> What is being asked: Every line below that includes the word "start" needs to be copied.
(Data block)
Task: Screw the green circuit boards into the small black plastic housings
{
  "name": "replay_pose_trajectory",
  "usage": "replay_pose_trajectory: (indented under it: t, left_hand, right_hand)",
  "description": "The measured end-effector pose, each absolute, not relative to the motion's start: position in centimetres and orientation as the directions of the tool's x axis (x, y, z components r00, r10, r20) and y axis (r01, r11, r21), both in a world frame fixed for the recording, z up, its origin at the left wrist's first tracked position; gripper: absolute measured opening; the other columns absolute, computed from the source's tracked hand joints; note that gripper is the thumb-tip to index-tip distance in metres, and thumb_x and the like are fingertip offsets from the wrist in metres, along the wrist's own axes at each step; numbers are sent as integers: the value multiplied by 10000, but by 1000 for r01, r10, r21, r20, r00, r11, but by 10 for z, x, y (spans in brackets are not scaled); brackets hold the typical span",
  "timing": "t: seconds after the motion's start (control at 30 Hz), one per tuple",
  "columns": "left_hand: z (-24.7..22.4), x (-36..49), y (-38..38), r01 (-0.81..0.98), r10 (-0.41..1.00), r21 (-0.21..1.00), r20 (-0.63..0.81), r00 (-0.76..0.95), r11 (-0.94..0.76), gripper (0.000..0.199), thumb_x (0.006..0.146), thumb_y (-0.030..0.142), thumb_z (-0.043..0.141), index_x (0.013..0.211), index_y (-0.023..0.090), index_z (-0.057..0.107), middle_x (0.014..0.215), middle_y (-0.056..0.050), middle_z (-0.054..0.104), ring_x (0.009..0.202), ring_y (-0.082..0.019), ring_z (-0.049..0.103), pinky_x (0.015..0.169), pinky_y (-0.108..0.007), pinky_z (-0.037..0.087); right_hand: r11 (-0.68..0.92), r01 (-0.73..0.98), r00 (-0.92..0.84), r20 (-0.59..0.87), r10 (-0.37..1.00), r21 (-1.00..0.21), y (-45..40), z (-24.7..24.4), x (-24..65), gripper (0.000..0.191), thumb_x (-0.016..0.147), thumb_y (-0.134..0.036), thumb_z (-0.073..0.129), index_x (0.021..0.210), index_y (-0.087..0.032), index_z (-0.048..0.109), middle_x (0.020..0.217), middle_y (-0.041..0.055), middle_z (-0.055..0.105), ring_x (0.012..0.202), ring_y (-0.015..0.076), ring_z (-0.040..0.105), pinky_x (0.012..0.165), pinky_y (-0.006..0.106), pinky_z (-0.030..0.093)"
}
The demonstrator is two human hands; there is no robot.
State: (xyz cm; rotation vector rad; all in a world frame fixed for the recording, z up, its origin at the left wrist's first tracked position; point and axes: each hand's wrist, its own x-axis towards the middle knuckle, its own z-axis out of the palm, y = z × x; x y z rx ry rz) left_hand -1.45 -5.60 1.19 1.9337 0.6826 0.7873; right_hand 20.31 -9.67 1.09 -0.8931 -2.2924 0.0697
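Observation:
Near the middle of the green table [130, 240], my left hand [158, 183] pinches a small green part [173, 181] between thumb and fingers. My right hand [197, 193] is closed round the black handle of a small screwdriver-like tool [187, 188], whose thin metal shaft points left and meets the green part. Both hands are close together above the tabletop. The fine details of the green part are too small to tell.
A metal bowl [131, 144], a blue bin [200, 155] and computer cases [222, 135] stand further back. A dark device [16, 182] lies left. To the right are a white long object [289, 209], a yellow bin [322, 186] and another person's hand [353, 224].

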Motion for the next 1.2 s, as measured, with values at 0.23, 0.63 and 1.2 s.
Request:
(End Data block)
> Your solution:
  "description": "The measured end-effector pose, each absolute, not relative to the motion's start: position in centimetres and orientation as the directions of the tool's x axis (x, y, z components r00, r10, r20) and y axis (r01, r11, r21), both in a world frame fixed for the recording, z up, its origin at the left wrist's first tracked position; gripper: absolute measured opening; the other columns absolute, computed from the source's tracked hand joints; note that gripper is the thumb-tip to index-tip distance in metres, and thumb_x and the like are fingertip offsets from the wrist in metres, along the wrist's own axes at each step; numbers are sent as integers: the value multiplied by 10000, but by 1000 for r01, r10, r21, r20, r00, r11, but by 10 for z, x, y (spans in brackets are not scaled); brackets hold the typical span",
  "timing": "t: seconds after the motion's start (control at 30 Hz), one per tuple",

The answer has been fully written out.